I ask him again, "That screening of 'The Watchmen.' You said you had wanted to come with me. But it's on Monday, your pilates night. Do you want to come and cancel pilates or should I ask someone else?"
He responds, "Uuuh, yeah. I do want to see it...shoot. Can I think about it and let you know later?"
I want to kill him. What is so hard about deciding to go to a movie?
So I say this, trying desperately not to sound as irritated as I am. "No. Just tell me. Do you want to go to the movie or not? It's not that hard of a decision."
I sense a fight.
He is also clearly trying to restrain himself from sounding as irritated as he is.
I repeat, less irritated and more heartfelt. I sense we are at a point where we could either break out into bickering or just cut the shit and say it like it is. "Just tell me. I'm asking. Please. Do you want to go to the movie or do you want to go pilates? I'm fine either way, I just need to know what you would like to do."
From the look on his face, I think he might have actually heard what I said. This is familiar fighting territory. Me trying to make a plan. Wine Guy trying to avoid one.
He breaks, "Ok, Ok. I just really don't want to miss pilates, OK?"
I breathe a sigh of relief. Not just because I got an answer to my simple question, but because it confirms something I have suspected our entire relationship. He's stringing me along.
I exclaim inappropriately, "I knew it! I knew that all this time you have been just stringing me along ---"

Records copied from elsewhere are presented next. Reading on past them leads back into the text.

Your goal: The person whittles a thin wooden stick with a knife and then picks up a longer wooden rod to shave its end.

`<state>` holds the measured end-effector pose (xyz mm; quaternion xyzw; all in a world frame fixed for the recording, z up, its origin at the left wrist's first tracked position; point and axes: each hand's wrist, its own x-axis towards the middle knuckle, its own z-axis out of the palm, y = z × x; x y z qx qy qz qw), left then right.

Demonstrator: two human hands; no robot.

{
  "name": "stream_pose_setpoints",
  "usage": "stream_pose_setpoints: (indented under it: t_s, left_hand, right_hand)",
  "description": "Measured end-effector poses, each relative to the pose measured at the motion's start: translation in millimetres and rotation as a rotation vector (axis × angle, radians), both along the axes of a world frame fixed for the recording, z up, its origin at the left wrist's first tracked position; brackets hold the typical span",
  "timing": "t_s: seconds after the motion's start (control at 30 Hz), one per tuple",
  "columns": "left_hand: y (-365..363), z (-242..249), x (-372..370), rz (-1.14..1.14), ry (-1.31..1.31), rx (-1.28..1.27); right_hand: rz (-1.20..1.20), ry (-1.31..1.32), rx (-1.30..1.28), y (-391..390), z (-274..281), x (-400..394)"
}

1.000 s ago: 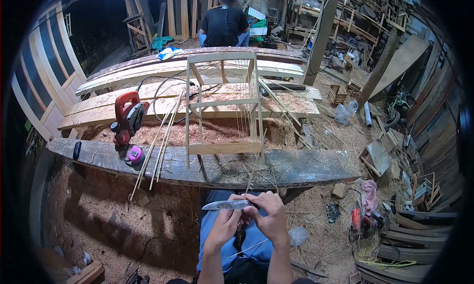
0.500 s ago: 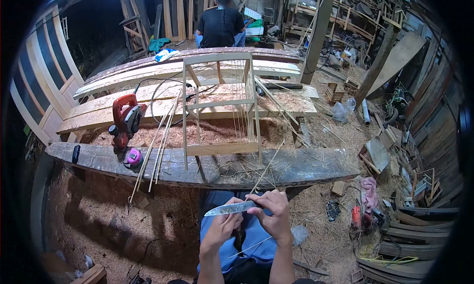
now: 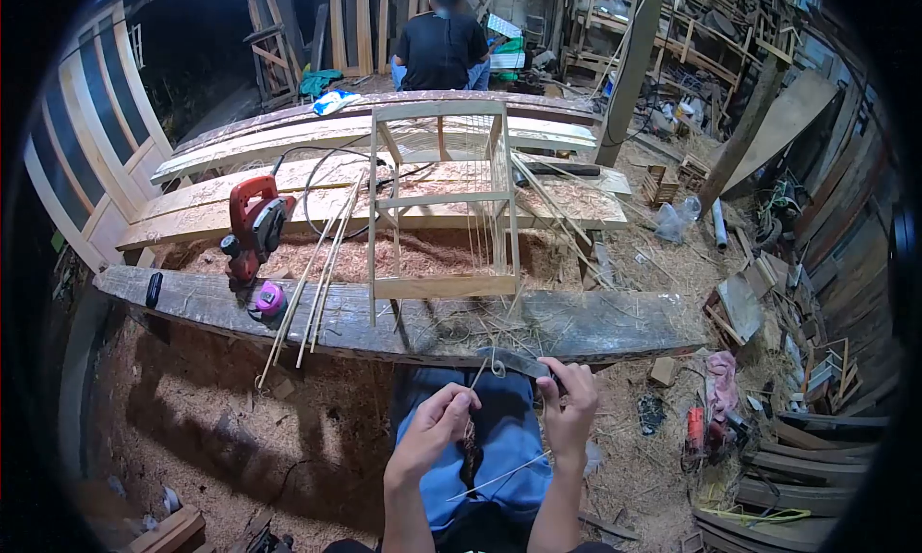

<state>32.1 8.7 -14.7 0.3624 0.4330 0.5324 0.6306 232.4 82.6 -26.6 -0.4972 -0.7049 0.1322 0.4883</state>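
My right hand (image 3: pixel 569 414) is closed on a knife, and its broad blade (image 3: pixel 519 363) points left in front of the bench edge. A thin wooden strip (image 3: pixel 477 376) rises from the pinched fingers of my left hand (image 3: pixel 434 430). Close against the blade sits a pale curl of shaving (image 3: pixel 497 367), near the strip's upper end. Across my lap, over blue trousers (image 3: pixel 509 438), lies another thin strip (image 3: pixel 497 476). Directly ahead, a small wooden frame (image 3: pixel 445 286) strung with fine slats stands on the dark plank bench (image 3: pixel 605 322).
A red electric planer (image 3: pixel 254 221), a pink-and-black tape measure (image 3: pixel 270 299) and several long thin strips (image 3: pixel 322 265) rest at the left of the bench. Shavings cover the floor. Beyond the planks (image 3: pixel 211 199), a person (image 3: pixel 442 49) sits facing away. Scrap wood (image 3: pixel 797 466) is piled at right.
My right hand has moved right and forward with the knife, away from my left hand. The blade has turned, and a curled shaving now shows by it. The whole view has shifted slightly.
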Motion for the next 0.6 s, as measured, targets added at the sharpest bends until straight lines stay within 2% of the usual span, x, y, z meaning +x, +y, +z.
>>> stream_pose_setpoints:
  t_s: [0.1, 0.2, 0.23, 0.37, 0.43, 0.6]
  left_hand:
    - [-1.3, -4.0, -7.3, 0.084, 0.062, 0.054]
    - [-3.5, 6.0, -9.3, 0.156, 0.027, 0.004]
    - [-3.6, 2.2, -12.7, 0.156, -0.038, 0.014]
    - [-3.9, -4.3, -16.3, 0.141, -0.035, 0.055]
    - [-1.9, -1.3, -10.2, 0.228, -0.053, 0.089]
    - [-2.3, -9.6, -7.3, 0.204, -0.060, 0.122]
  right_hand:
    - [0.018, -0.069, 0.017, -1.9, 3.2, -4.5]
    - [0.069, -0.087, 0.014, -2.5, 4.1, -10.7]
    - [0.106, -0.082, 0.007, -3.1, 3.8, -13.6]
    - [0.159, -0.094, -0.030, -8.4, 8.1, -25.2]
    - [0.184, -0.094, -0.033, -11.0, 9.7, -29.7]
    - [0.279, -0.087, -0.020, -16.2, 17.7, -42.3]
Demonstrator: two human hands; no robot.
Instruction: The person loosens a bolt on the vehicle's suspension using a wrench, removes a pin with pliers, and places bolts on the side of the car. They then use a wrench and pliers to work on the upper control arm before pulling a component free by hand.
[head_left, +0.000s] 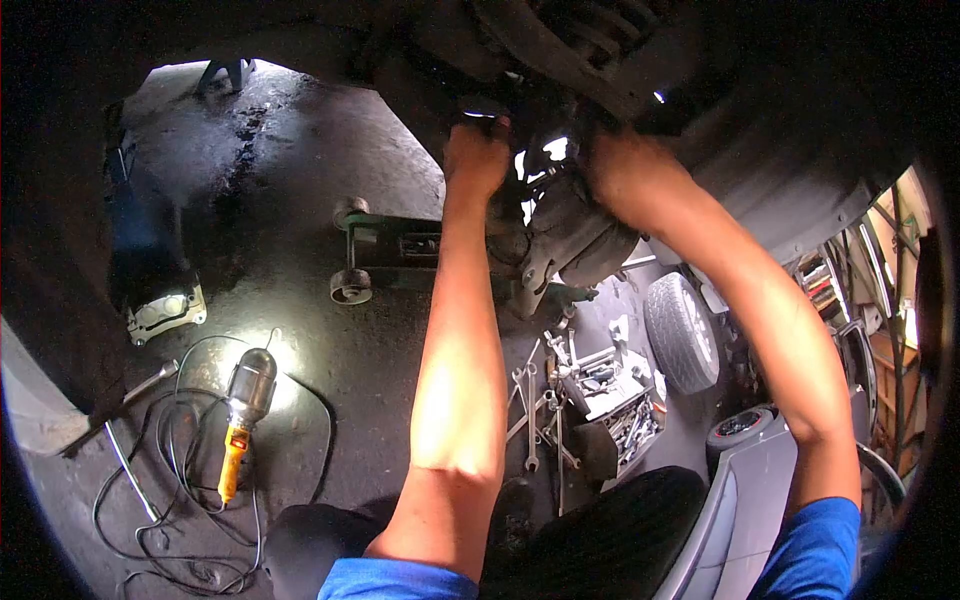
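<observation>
Both my arms reach up into the dark underside of a vehicle, among suspension parts [580, 250]. My left hand [478, 158] is closed near a dark part beside a small bright gap; what its fingers hold, if anything, is lost in shadow. To its right, my right hand [625, 170] reaches behind the dark metal parts, its fingers hidden in darkness. A curved dark arm [545, 35] of the suspension passes above both hands.
A lit work lamp [252, 385] with a yellow handle and coiled cord lies on the floor. Several wrenches [530, 420] and a toolbox [635, 440] sit near my knees. A floor jack [390, 245], a tyre [682, 333] and a brake caliper [168, 312] are also around.
</observation>
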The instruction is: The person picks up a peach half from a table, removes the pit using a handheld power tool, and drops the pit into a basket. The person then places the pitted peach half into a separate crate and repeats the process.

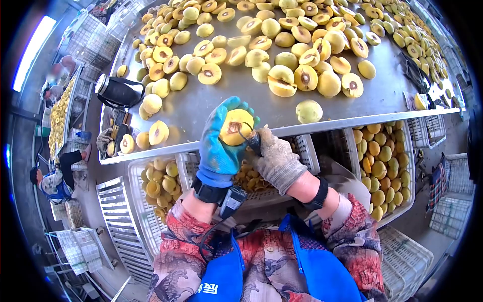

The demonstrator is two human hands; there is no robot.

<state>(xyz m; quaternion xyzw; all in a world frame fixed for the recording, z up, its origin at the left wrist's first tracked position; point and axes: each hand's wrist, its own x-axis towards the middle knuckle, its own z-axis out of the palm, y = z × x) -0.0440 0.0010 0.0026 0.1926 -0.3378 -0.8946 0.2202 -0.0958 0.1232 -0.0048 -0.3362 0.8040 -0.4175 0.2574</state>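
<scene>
My left hand (217, 148), in a blue rubber-coated glove, is closed around a yellow peach half (232, 132). The cut face is turned up toward me, with brown around the stone hollow. In a pale knit glove, my right hand (279, 160) grips a small pitting tool (254, 143) with a dark handle. A thin curved loop from it touches the peach at the hollow's right side. Both hands are just over the near edge of the metal table (201, 110). A lone peach half (309, 111) lies cut side down ahead of my right hand.
Many halved peaches (307, 78) are heaped across the table. A black thermos (119, 90) lies at its left. Below the edge are crates of peaches (385, 166) at right and left (163, 183). Another person (55, 183) sits far left.
</scene>
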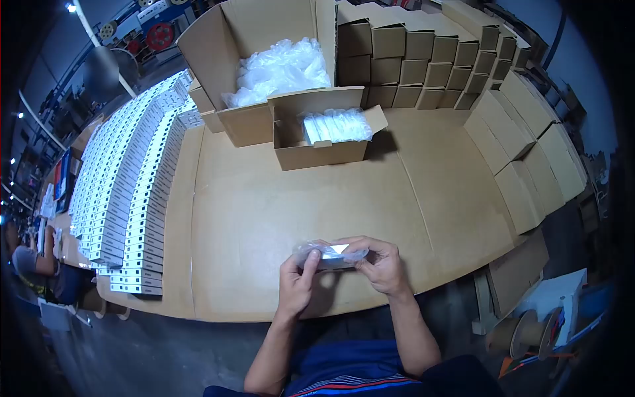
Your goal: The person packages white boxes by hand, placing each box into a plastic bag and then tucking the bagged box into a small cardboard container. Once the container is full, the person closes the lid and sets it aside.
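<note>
Above the front part of the cardboard-covered table, a small white box in a clear plastic bag point(334, 252) is held between my two hands. My left hand point(297, 279) grips its left end, thumb on top. At the right end, my right hand point(381, 266) pinches the plastic with thumb and fingers. Farther back stands an open cardboard carton point(321, 157) with several plastic-wrapped white boxes point(337, 126) lined up inside. Behind it, a larger open carton point(246, 127) holds a heap of clear plastic bags point(284, 67).
Long stacks of small white labelled boxes point(142, 218) run along the left side. Closed cardboard cartons point(403, 63) are piled at the back right, more cartons point(529, 165) at the right edge. Cable spools point(529, 334) stand below right. Another person point(49, 261) sits at far left.
</note>
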Available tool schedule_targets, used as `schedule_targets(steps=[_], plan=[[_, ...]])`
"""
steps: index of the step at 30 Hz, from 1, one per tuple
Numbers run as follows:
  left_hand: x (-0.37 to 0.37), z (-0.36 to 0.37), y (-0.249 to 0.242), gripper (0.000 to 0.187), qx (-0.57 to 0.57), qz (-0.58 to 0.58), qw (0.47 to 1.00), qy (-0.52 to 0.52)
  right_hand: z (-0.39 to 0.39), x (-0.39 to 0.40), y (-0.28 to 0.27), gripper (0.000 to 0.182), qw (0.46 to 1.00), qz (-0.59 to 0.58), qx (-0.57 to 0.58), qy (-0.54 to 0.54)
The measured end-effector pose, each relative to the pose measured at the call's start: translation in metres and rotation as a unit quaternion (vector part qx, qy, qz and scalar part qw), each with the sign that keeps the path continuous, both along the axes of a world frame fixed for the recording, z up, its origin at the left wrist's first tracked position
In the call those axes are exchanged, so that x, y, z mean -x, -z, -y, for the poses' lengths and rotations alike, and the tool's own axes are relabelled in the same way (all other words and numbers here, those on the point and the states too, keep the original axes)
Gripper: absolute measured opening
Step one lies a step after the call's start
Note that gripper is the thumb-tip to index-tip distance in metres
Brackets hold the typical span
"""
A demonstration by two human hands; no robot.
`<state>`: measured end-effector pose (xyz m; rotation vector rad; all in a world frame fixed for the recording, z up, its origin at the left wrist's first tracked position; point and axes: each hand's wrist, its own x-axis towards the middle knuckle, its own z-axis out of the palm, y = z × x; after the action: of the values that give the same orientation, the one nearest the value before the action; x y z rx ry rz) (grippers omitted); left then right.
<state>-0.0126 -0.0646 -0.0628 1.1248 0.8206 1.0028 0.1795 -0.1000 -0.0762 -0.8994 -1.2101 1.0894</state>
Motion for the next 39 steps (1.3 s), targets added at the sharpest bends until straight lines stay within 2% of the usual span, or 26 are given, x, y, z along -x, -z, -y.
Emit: schedule_targets(steps=[4, 7, 8, 11, 12, 15, 16, 19, 25, 27, 28, 31, 32, 35, 36, 39], plan=[[-0.001, -0.002, 0.004, 0.031, 0.055, 0.015, 0.998, -0.037, 0.002, -0.005, -0.013, 0.016, 0.996, -0.018, 0.080, 0.030], [-0.001, -0.004, 0.007, 0.033, 0.067, -0.005, 0.995, -0.075, -0.001, -0.006, -0.018, 0.013, 0.984, -0.082, 0.021, 0.154], [-0.001, -0.005, 0.008, 0.034, 0.064, 0.001, 0.994, -0.083, -0.003, -0.006, -0.020, 0.013, 0.984, -0.085, -0.045, 0.148], [-0.003, -0.005, 0.007, 0.033, 0.045, -0.021, 0.995, -0.087, -0.001, -0.010, -0.022, 0.022, 0.995, 0.070, -0.067, 0.014], [-0.005, -0.004, 0.006, 0.031, 0.037, -0.035, 0.995, -0.084, -0.001, -0.006, -0.028, 0.030, 0.993, 0.114, -0.040, 0.005], [-0.010, -0.003, -0.002, 0.027, 0.096, 0.122, 0.984, -0.091, 0.000, -0.005, -0.023, 0.032, 0.992, 0.110, 0.067, 0.009], [-0.007, -0.005, -0.003, 0.023, 0.130, 0.123, 0.980, -0.092, -0.001, -0.005, -0.024, 0.032, 0.991, 0.124, 0.036, 0.029], [-0.006, -0.006, -0.003, 0.025, 0.164, 0.153, 0.971, -0.084, -0.001, -0.007, -0.032, 0.032, 0.989, 0.127, 0.076, 0.023], [-0.005, -0.008, 0.002, 0.020, 0.124, 0.128, 0.980, -0.088, -0.006, -0.013, -0.015, 0.032, 0.989, 0.138, 0.031, 0.045], [-0.003, -0.011, -0.002, 0.016, 0.116, 0.132, 0.980, -0.088, -0.005, -0.013, -0.016, 0.030, 0.990, 0.123, 0.050, 0.050], [-0.001, -0.011, -0.005, 0.018, 0.113, 0.134, 0.980, -0.089, -0.005, -0.013, -0.017, 0.030, 0.990, 0.115, 0.061, 0.053], [0.008, -0.011, -0.019, 0.036, 0.028, 0.058, 0.998, -0.025, -0.010, -0.019, -0.012, 0.030, 0.986, 0.163, -0.003, 0.046], [0.005, -0.010, -0.014, 0.043, 0.011, 0.084, 0.996, -0.022, -0.010, -0.020, -0.014, 0.031, 0.984, 0.173, -0.012, 0.046], [0.011, -0.016, -0.019, 0.033, -0.197, -0.124, 0.971, 0.061, -0.012, -0.020, -0.019, 0.032, 0.975, 0.212, -0.043, 0.052], [0.010, -0.014, -0.018, 0.024, -0.142, -0.123, 0.981, 0.041, -0.014, -0.021, -0.021, 0.032, 0.969, 0.233, -0.055, 0.058], [0.010, -0.014, -0.021, 0.023, -0.060, -0.079, 0.994, 0.050, -0.016, -0.017, -0.032, 0.034, 0.962, 0.245, -0.065, 0.106]])
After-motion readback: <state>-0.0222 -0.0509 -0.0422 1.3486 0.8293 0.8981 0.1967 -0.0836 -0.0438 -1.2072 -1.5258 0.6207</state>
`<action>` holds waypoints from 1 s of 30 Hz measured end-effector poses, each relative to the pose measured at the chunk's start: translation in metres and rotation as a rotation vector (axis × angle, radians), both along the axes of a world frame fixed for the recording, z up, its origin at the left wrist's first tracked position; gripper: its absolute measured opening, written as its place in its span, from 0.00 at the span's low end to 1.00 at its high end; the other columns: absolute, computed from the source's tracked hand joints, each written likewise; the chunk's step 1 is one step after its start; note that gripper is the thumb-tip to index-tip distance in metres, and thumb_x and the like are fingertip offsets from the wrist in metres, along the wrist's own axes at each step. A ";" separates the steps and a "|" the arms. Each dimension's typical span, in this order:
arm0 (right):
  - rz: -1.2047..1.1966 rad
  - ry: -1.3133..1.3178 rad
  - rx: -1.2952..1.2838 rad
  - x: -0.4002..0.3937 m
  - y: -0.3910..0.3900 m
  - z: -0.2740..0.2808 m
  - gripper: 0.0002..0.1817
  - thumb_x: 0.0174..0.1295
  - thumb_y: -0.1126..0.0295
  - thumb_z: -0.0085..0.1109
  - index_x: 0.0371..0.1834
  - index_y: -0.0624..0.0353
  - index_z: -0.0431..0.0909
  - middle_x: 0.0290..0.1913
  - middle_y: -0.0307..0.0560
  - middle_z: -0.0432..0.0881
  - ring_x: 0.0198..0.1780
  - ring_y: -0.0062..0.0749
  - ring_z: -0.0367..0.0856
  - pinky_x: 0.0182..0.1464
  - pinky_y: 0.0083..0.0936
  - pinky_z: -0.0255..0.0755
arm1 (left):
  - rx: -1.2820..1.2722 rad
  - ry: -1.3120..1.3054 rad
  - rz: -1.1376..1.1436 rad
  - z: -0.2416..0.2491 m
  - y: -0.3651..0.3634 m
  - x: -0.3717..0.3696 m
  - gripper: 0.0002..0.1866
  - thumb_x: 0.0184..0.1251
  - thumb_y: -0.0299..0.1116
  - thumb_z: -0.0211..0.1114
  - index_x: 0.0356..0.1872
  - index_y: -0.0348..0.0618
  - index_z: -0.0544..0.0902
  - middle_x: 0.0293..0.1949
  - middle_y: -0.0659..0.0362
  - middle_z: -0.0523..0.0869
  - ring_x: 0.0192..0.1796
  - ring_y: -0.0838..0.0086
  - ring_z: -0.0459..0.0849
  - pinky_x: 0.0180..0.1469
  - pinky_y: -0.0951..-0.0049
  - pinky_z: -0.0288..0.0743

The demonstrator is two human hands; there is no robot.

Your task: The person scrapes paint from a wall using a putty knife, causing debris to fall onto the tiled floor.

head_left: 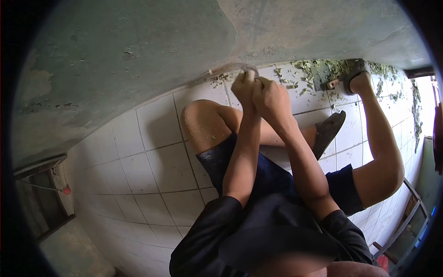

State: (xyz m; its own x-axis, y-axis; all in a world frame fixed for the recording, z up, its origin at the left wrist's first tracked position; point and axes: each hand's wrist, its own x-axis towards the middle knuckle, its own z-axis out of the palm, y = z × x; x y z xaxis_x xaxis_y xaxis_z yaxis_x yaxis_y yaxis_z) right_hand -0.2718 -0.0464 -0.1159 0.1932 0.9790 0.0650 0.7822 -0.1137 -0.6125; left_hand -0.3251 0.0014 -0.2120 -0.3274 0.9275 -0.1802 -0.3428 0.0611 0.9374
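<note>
Both hands are closed together low against the wall, fingers wrapped around one tool. My left hand [243, 88] is in front of the wall's foot, and my right hand [273, 98] presses up beside it. Past the knuckles a thin, blurred metal blade [249, 68] touches the base of the wall; it looks like a scraper, its handle hidden in my grip. The wall [184, 41] has worn green-grey paint with bare patches. Paint flakes [304, 69] lie along its foot, on the white tiled floor [166, 171].
A tool with a short wooden handle [332, 84] lies among flakes by my right foot's grey clog [357, 74]. My other clog [330, 131] rests on the tiles. A metal frame [410, 217] stands at right. A dark-framed opening [44, 198] is at left.
</note>
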 end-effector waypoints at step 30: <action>0.294 0.380 -0.427 0.032 -0.003 -0.063 0.19 0.69 0.59 0.56 0.40 0.70 0.79 0.35 0.71 0.84 0.42 0.68 0.85 0.47 0.50 0.75 | -0.309 -0.029 0.115 0.000 0.009 -0.036 0.06 0.66 0.22 0.67 0.39 0.25 0.85 0.37 0.56 0.89 0.38 0.75 0.82 0.46 0.73 0.74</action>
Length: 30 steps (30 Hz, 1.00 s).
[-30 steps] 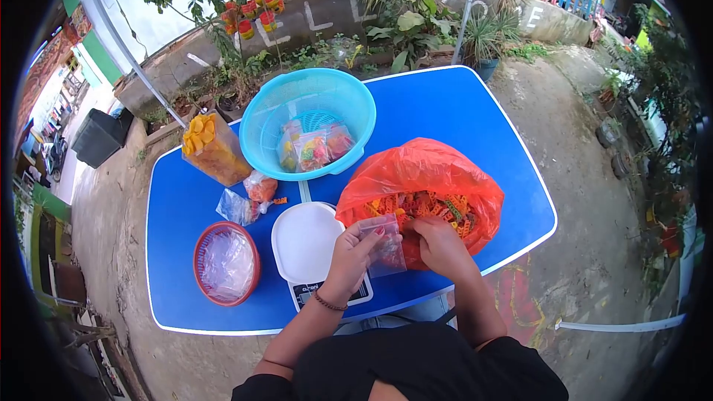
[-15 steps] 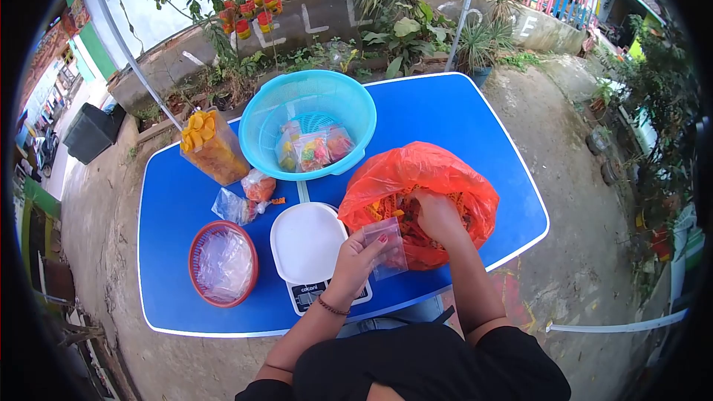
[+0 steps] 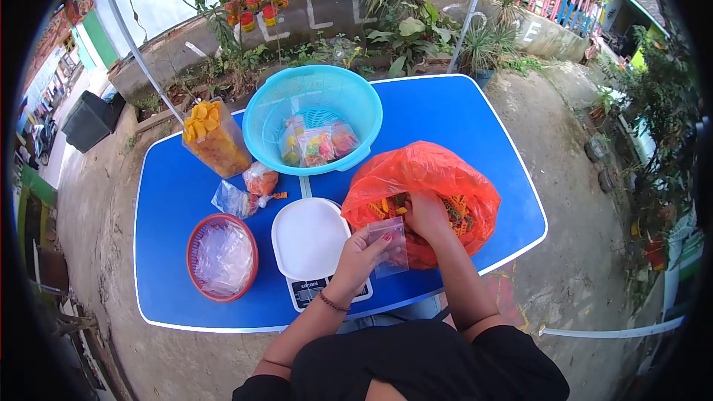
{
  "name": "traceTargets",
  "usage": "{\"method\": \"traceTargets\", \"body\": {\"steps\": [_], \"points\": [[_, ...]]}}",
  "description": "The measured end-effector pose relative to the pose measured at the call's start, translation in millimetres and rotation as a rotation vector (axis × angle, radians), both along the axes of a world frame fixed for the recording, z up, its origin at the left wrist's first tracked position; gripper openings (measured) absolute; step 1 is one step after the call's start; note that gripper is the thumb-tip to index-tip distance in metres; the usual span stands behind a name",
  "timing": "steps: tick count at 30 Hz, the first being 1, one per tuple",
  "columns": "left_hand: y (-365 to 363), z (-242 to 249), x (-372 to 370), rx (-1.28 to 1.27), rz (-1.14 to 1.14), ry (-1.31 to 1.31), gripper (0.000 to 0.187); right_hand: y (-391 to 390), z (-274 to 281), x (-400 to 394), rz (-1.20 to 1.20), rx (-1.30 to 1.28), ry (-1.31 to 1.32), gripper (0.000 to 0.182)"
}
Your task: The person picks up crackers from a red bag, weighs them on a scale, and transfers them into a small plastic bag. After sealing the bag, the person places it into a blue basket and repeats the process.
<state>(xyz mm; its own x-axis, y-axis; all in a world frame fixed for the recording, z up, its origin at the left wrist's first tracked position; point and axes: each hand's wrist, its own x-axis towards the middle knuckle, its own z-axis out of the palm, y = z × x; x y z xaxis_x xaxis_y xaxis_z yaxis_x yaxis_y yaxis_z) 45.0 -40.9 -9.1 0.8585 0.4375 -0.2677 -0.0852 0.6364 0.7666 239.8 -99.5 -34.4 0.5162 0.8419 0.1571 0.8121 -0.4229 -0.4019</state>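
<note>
One clear bag (image 3: 394, 251) pinched by left hand (image 3: 362, 252) between thumb and fingers; right hand (image 3: 427, 217) inside red bag (image 3: 405, 169), finger state not determinable.

We are holding a small see-through plastic bag (image 3: 394, 256) upright, in front of the near left side of a crinkled red plastic bag (image 3: 453, 167). That larger bag is gaping wide, and we are reaching in among ridged orange, yellow and green pieces (image 3: 459, 215) that are lying loosely inside.
</note>
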Motion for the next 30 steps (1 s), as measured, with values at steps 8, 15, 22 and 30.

He interrupts, "No, I wasn't. I do want to go to the movie. I just know that I'll feel awful if I miss pilates. And I am afraid I'll make you angry if I say so."
I almost laugh - is that what has been going on all this time?! "Oh my god. You have no idea. When I get mad it's not because you don't want to do something with me. It's because you won't give me a straight answer! That drives me more crazy than anything! I have plenty of friends to ask, dude." (Yes, I say dude in times of complete honesty. I am from So Cal you know.)
"OK, OK...." He clearly wants to end the conversation, thinking the problem is solved so he should be able to get back to his computer. I need him to understand how huge this is.
"No, you need to understand how huge this is. From now on, don't worry about making me angry if you want or don't want to do something. Just tell me and I'll deal. OK?" I am slightly giddy with how much a small shift like this could change our daily communication.
I can see this as gone as far as it's gonna go in his world. And I think maybe he understands. I hope he does. We spend far too much time fighting over stupid things like this that are clearly about something larger. And I think it has created a vicious cycle:
- I plan things.
- I ask him first to accompany me - he is my boyfriend after all.
- If he doesn't want to or isn't excited about it, he tries to postpone committing, assuming that telling me "no thanks" will make me angry.
- Meanwhile, I am getting angry about him pushing me off.
Now I am ferociously typing my epiphany while Wine Guy watches inane America's Funniest Home Videos, waiting for me to watch last night's Daily Show with him on the DVR. Always a plan we can agree on.